Take CleverSet, currently being tested by big-name retailers like Drugstore.com, Sephora, and WineEnthusiast.com.
CleverSet's engine analyzes consumer purchases by product descriptions, prices, ratings, and dozens of other attributes. The software organizes the information into a relational database and then offers products with similar attributes, even if they're not big sellers. Buy a book about camping in Alaska, for instance, and it might suggest a subzero sleeping bag.
CleverSet also tracks how visitors click through a site and makes educated guesses about whether they're browsing, researching, or buying -- knowledge it uses to close the sale. So far, the techniques seem to be paying off: CleverSet CEO Todd Humphrey claims that the 75 online retailers using his engine are averaging a 22 percent increase in revenue per visitor.
ChoiceStream uses a similar approach, especially for movies, music, and the like. The company has painstakingly categorized 40,000 films by more than 50 attributes; these allow its system to match movies by genre, actors, plot type, and more.
For instance, if you like the movie Babel, it might suggest that you check out Do the Right Thing. At first glance, the Brad Pitt vehicle set in Morocco and the Spike Lee movie set in Brooklyn might not seem to have much in common. But ChoiceStream's engine knows that both are complex, unpredictable, suspenseful, and based on sociopolitical themes; each plot is heavy on character transformation and delivers a twist.

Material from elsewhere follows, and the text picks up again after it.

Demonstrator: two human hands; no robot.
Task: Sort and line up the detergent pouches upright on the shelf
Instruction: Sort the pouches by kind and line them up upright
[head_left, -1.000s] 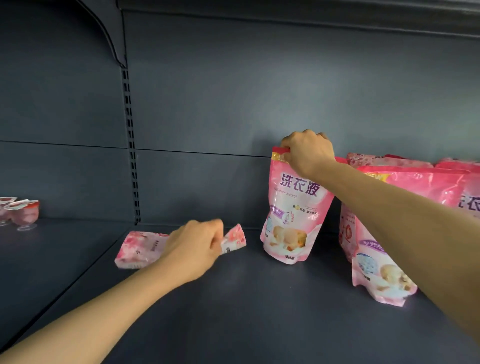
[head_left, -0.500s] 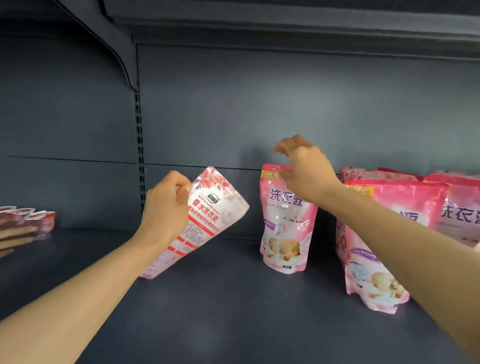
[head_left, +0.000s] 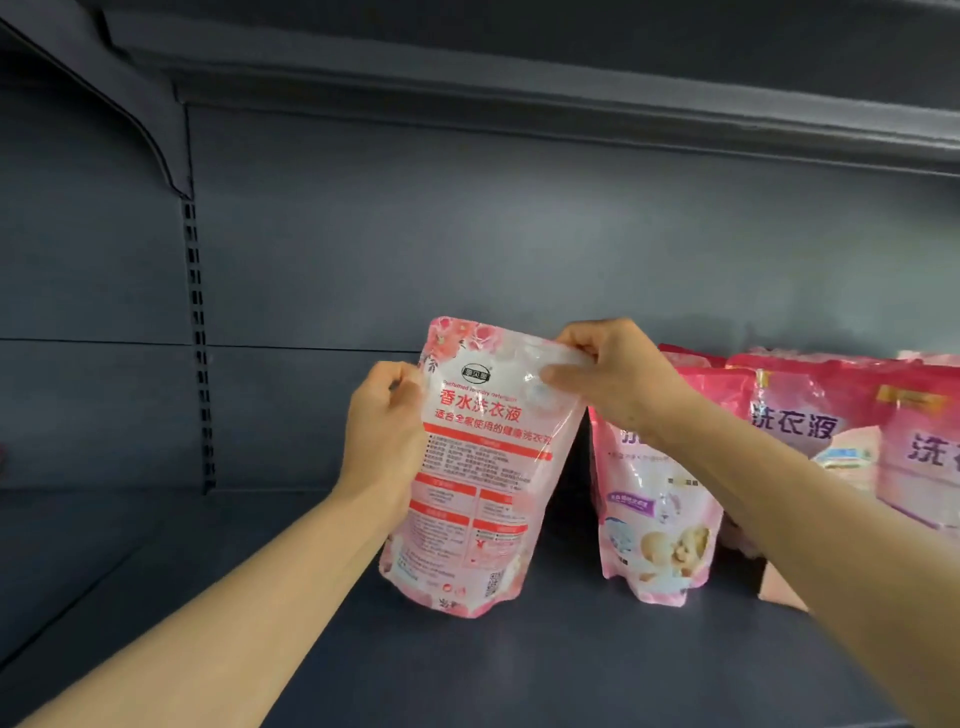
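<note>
**Inspector:** What is recorded of the hands?

**Assessor:** One floral pouch is gripped by both. Its left edge is clasped by the left hand, fingers curled round behind it. Its top right corner is pinched by the right hand, the thumb laid across the front. The hands are set apart by the pouch's width.

**Inspector:** And the pouch's position?

**Assessor:** It is held nearly upright, leaning slightly right at the top, with the printed panel of small text turned toward the viewer. Its base is seen at the surface of the shelf; whether contact is made cannot be told.

**Inspector:** What stands alongside?

**Assessor:** Just right of it, an upright pink pouch is noted, its upper part covered by the right wrist and forearm. Farther right, a second pink pouch and a third are seen, both partly hidden by that forearm, the third cut off by the frame edge. More pink tops are visible behind them; their number cannot be told.

**Inspector:** Surroundings?

**Assessor:** A dark grey back panel is recorded behind the row, a slotted upright at the left, and an upper shelf edge overhead. A pale pink flat object is glimpsed under the right forearm; it cannot be identified.
</note>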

That matchmaking logic can help lead viewers to niche titles they otherwise wouldn't have considered, something that's helped Blockbuster (Charts, Fortune 500) compete with Netflix (Charts) in online DVD rentals. Since Blockbuster adopted ChoiceStream, cancellation rates have fallen and subscribers have nearly doubled the number of movies on their order lists.
"We think the technology is more accurate than anything we have looked at," says Shane Evangelist, general manager of Blockbuster Online.
The discovery market has turned out to be lucrative; many industry insiders think it will eventually be as important as basic search. "Discovery is when you don't know what you are looking for to start, but you know it when you see it," says Paul Martino, CEO of Aggregate Knowledge, which is backed by $25 million from Kleiner Perkins Caufield & Byers and DAG Ventures.
Aggregate Knowledge soon will offer cross-site recommendations. Searching a newspaper site for stories about the Valerie Plame CIA leak, for example, can lead you to a site devoted to the old TV series MASH, a send-up of bumbling buffoonery perpetrated in the name of national defense.
In the fall, Martino plans to launch a discovery network that will make connections between online media consumption and online buying. "We can make use of your news browsing to make better product recommendations," he says.
If that blurs the line between recommendations and advertising, that's fine with Martino. It's one of the ways he plans to make money from the service; product suggestions will become highly targeted ads that consumers will discover without ever typing a search term.
Erick Schonfeld is an editor-at-large at Business 2.0.